何とな〜く意味は解って(実は正確には解っていない・・フィーリングです)
音読した時の響きも好きでした。

トンビってけっこう大きくて怖いです。
松川胡でお弁当を食べてたら真上で輪を描いて狙われました、怖かったー。


◇ж∫цжさん◇
私はむしろ、漢文は好きでした。暗号解読みたいで。外国語(=中国語)を文字だけで学習してたってことですよね、今思うと。/豆苗、わが家では三期作まで成功しましたよ!

◇きなこ姫さん◇
そうですねえ。楽しくはなかったけど、嫌いでもありませんでした。そして、そう! 音読は案外おもしろかったっけ。書かれたものを声に出して読むって、たいせつですね。/このオトドも怖かったのかしら。要らないCD、送ってあげたいですな。

  • ニャンタのおば
  • 2019/01/29 15:27

ええ、漢文も古文も苦手でしたとも。
もちろん、数学や科学や物理なんて遠い星のおはなし。

あれ、わたくしどうやって卒業したんだろう?


ウリたん、とりあえずはMUJI草さんと仲良くしてあげて下さいませぬか。ウリたんご所望の天然目ものは、春先にウリたんに美味しくいただかれるために(?)、土の下でパワーを溜めているところですにょ。

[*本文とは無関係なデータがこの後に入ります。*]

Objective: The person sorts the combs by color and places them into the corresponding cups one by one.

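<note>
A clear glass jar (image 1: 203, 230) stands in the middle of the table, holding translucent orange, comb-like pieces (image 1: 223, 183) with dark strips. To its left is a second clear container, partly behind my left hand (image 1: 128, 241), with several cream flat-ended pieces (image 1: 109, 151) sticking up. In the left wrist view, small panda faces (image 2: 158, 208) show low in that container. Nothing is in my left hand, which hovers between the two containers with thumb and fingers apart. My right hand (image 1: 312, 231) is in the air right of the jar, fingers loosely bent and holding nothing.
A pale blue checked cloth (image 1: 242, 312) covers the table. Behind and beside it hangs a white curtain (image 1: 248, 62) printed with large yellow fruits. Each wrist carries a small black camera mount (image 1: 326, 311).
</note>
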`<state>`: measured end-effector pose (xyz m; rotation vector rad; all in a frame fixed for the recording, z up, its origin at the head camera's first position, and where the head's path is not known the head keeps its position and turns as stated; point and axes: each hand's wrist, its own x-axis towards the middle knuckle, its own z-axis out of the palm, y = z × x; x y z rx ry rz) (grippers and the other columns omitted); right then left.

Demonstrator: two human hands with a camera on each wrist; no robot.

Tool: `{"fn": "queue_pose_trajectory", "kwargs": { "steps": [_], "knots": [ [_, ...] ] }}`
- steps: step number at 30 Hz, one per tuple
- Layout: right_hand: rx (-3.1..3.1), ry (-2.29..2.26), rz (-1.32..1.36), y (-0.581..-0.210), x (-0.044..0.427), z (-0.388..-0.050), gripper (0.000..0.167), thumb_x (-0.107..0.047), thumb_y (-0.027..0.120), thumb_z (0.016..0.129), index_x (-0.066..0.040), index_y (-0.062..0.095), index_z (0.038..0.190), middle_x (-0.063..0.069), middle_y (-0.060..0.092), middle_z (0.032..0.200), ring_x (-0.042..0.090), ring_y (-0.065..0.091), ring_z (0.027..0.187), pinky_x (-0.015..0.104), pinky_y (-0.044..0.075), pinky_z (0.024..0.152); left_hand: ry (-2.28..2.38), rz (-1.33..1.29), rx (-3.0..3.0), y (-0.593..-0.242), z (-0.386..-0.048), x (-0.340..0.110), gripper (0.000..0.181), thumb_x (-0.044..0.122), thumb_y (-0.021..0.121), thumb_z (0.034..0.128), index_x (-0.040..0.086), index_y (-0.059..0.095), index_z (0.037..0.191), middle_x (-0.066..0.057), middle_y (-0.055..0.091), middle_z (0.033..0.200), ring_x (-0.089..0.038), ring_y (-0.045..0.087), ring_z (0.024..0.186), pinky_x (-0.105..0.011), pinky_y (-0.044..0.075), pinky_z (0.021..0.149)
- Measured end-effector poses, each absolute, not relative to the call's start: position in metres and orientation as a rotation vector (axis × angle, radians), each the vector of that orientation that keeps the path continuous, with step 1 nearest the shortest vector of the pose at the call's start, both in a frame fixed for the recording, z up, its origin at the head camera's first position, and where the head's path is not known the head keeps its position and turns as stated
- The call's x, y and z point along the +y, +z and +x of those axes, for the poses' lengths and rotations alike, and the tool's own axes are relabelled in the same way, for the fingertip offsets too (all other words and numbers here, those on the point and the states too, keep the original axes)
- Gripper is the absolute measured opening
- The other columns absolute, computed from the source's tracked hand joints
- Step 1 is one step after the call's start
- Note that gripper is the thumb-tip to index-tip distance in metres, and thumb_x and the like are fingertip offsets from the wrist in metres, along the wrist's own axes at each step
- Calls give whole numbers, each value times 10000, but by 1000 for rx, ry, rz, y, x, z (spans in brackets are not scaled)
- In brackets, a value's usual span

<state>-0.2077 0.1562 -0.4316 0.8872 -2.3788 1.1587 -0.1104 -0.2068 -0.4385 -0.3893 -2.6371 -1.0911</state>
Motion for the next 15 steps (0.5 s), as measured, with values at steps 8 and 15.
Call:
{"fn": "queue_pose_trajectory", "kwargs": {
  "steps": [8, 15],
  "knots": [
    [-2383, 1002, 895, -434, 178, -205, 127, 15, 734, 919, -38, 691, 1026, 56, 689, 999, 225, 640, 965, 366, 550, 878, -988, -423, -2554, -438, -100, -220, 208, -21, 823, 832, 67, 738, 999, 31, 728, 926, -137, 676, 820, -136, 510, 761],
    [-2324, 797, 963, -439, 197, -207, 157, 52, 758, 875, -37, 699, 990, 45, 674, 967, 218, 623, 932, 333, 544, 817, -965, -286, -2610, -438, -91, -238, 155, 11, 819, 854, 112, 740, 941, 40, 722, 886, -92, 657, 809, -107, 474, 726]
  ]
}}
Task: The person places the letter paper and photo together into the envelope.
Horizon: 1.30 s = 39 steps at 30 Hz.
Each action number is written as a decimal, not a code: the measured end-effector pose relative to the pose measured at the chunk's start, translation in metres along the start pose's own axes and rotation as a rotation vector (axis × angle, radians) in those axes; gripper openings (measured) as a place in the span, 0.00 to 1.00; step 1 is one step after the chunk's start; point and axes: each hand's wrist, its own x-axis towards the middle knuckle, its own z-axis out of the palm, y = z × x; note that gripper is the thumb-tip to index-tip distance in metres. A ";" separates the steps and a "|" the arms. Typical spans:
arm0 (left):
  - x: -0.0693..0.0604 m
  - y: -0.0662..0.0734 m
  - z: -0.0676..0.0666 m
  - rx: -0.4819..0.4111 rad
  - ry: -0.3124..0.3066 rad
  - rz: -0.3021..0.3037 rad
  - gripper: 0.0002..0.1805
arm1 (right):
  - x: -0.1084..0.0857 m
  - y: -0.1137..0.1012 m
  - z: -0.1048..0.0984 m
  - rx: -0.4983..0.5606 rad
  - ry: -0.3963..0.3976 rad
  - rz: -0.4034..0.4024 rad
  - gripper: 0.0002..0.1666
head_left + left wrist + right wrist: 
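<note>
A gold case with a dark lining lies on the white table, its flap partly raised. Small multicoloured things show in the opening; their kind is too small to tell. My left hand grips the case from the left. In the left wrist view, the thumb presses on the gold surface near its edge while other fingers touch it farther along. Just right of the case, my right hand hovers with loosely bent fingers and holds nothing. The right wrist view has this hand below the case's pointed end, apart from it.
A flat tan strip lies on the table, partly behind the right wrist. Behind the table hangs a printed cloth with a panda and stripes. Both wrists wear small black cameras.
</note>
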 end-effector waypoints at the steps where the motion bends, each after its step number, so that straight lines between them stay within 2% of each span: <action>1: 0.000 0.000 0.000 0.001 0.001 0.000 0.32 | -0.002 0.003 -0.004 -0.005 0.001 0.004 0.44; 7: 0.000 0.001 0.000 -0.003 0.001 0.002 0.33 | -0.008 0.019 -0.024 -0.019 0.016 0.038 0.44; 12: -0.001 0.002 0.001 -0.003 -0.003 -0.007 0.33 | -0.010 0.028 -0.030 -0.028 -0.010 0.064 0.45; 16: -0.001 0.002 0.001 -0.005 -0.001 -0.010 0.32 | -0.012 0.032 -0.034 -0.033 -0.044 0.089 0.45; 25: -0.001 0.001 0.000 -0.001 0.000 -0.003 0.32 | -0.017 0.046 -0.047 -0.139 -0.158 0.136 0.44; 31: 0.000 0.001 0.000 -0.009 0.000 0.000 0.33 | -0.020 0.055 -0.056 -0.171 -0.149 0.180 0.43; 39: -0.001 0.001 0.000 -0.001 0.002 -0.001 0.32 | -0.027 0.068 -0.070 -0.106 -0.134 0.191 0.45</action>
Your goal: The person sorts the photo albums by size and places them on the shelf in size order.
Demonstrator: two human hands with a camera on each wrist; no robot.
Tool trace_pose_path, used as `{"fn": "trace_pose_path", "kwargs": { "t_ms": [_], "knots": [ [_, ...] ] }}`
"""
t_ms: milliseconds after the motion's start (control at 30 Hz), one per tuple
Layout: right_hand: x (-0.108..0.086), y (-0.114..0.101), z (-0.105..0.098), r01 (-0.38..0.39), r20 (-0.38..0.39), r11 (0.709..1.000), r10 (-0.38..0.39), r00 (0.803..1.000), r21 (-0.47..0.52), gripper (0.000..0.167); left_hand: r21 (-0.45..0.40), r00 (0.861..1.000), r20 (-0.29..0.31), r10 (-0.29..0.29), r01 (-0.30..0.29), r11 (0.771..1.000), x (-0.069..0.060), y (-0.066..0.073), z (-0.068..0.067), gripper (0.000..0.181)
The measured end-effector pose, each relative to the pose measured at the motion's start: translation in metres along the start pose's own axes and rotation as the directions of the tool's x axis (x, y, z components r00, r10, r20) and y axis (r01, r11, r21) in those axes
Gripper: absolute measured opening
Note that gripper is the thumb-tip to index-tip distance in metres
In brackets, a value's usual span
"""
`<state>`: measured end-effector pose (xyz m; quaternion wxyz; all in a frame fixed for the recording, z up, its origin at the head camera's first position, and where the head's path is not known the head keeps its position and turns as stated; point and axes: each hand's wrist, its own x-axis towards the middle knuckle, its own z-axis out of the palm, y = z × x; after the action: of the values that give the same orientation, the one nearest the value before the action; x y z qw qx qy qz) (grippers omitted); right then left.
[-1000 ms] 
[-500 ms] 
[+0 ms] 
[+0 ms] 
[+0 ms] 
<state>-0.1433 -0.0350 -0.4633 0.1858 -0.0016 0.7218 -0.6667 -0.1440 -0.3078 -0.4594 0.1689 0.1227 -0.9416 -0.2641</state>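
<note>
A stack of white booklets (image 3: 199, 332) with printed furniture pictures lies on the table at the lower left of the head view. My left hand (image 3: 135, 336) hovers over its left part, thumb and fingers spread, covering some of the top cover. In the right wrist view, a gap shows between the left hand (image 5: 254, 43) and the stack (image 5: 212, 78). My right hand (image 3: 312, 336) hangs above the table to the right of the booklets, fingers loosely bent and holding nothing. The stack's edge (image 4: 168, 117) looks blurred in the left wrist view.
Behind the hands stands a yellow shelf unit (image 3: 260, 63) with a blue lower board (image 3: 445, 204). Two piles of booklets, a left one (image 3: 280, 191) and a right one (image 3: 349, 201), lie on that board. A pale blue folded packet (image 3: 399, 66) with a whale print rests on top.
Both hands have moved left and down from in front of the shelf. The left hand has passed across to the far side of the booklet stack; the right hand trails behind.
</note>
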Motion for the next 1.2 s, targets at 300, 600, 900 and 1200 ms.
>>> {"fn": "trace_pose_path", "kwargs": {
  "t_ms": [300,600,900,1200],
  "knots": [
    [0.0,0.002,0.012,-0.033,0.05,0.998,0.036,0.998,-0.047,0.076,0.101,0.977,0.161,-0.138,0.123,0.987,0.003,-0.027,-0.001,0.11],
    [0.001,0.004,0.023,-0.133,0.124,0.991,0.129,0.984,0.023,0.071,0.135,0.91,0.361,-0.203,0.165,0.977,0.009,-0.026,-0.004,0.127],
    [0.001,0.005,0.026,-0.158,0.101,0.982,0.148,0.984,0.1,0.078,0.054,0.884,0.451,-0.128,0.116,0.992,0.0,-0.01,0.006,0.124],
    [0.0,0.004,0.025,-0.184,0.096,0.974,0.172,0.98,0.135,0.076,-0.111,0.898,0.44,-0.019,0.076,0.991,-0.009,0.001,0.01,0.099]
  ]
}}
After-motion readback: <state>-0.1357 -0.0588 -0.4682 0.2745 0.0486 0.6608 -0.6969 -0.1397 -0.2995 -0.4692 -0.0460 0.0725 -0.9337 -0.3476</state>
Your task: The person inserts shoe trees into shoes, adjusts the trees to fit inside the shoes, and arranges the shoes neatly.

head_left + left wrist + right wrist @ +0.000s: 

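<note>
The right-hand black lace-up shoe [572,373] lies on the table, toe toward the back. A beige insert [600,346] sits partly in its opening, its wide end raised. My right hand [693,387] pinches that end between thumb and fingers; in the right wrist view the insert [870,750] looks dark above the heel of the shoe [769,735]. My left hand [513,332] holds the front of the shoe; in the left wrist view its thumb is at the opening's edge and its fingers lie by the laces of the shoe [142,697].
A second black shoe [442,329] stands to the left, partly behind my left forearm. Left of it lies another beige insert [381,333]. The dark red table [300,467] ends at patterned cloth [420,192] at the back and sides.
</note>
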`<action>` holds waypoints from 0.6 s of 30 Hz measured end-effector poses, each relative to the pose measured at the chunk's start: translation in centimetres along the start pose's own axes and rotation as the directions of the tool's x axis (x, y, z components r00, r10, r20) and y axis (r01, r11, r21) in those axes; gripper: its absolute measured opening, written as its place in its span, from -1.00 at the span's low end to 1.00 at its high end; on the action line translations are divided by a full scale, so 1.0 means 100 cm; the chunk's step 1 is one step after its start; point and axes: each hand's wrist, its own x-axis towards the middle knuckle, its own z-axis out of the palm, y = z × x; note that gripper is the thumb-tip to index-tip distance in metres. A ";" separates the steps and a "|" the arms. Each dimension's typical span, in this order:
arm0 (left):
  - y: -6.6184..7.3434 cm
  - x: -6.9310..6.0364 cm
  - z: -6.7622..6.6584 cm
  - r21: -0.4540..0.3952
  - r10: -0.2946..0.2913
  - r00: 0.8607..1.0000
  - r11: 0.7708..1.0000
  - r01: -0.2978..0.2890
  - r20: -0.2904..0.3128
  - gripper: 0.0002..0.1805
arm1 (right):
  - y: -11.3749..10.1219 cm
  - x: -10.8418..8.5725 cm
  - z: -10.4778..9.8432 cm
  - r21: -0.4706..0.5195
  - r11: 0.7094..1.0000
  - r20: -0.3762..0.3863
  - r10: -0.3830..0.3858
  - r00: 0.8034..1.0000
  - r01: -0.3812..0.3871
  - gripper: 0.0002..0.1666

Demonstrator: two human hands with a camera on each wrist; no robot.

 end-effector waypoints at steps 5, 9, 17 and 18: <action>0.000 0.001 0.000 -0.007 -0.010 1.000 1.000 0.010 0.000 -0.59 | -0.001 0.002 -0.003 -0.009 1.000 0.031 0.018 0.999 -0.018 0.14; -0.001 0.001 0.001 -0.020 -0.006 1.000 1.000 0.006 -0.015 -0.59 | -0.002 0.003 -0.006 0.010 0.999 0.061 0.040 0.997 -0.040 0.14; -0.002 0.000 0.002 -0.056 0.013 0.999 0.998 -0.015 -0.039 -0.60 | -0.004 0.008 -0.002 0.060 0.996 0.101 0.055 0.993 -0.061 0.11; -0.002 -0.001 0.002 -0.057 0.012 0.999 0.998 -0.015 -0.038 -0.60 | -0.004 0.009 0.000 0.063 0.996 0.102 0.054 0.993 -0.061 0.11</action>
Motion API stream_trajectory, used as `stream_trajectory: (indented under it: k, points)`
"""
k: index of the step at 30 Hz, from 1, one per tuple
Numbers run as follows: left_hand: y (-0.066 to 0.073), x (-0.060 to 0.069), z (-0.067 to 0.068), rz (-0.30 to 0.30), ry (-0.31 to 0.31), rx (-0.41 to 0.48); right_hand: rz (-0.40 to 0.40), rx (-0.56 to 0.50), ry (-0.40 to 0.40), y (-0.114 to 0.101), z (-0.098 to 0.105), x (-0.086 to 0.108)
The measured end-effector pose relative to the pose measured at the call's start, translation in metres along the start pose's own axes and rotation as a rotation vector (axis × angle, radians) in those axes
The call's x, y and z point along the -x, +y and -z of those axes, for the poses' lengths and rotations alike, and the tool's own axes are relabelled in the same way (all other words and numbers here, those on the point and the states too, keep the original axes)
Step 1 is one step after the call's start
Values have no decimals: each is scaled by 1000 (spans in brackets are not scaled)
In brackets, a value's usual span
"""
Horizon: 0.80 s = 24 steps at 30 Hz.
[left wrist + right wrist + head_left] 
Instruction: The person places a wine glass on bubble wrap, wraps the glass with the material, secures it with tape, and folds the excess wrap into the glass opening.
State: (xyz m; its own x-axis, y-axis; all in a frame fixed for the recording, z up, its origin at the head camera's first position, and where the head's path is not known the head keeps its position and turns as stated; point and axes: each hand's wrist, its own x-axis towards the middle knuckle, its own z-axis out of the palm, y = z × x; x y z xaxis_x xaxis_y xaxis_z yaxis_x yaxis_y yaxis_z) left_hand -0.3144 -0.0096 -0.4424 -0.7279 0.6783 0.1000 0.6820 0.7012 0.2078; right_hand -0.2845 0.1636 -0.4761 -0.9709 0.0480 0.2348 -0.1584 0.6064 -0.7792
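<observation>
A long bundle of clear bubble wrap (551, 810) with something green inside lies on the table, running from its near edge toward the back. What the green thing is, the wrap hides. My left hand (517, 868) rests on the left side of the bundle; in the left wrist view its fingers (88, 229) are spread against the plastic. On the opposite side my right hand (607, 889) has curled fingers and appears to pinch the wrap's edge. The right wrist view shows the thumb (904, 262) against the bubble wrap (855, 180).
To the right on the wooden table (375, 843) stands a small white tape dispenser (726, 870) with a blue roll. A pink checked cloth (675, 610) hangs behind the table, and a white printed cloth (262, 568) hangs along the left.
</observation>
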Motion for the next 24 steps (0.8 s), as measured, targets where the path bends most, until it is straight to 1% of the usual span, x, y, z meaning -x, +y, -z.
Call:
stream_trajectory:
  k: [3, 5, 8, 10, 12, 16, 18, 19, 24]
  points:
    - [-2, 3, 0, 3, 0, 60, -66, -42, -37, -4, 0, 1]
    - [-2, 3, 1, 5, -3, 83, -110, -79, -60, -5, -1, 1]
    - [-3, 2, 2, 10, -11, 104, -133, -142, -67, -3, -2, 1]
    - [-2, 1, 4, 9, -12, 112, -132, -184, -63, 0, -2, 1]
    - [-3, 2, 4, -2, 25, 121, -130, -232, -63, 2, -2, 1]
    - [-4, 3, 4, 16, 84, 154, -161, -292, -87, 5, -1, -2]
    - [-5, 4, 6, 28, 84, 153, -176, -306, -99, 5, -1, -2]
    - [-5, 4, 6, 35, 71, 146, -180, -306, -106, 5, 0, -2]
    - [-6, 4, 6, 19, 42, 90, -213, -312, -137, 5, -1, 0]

じ、という文字を見て女官言葉の「もじ」が一瞬浮かびましたが、半分の「じ」、でしたね。徳大寺さん、お疲れ様です。効果はあったのかな?

  • ねんねこ商会
  • 2019/01/29 19:20

あな、をかし。
ベランダの手すりに鳥が止まって、落とし物する話をしたら、同じ団地の奥さんが、鳥が止まらない工夫を教えてくれました。
手すりの両端に大きな洗濯バサミを挟んで、洗濯バサミの金属の輪どおしをタコ糸で結ぶんですって。
手すりのほんの少し上にタコ糸が張ってあるので、鳥は止まりづらいのだとか。
布団干しとかで手すりを使いたい時は簡単に外せるし、CDみたいに目立ったりしないからお勧めよぉ〜って言われたけど、私は面倒で。。。(^_^;)
まさに、その奥さんは「鳥ゐさせじとてタコ糸をはられたり」ですな。

  • 夜行猫
  • 2019/01/30 01:01


◇ねんねこ商会さん◇
わたしも高校卒業に至る経緯には、ナゾの部分が多々あります。物理なんて、カケラもわかりませんでしたもん。おもしろそうな気配は感じるのに、まったく理解できなくて、あれは辛かったですなあ。/女房詞は「じ」じゃなくて「もじ」ですかね。以前、熊本の居酒屋さんで「ひともじぐるぐる」なるメニューを発見、何かと思ったら、「ひともじ=ねぎ」を一本まるごとグルグル巻いた料理でした。生きている女房詞!

◇夜行猫さん◇
......! 可笑しすぎてしばし笑いが止まりません。何ですか、それ! もう、後徳大寺のオトドが装束の長いたもとを肩に担ぎ上げ、百均で買ったピンクの布団ばさみを軒端につけようと四苦八苦している図が浮かんでしまいます。ああ、オトド、そんなに仰向いたら、烏帽子が落ちますよ。

  • ニャンタのおば
  • 2019/01/31 12:58

一文字ぐるぐる、なんか聞いたことが、、。なんでまいてあるんだろう。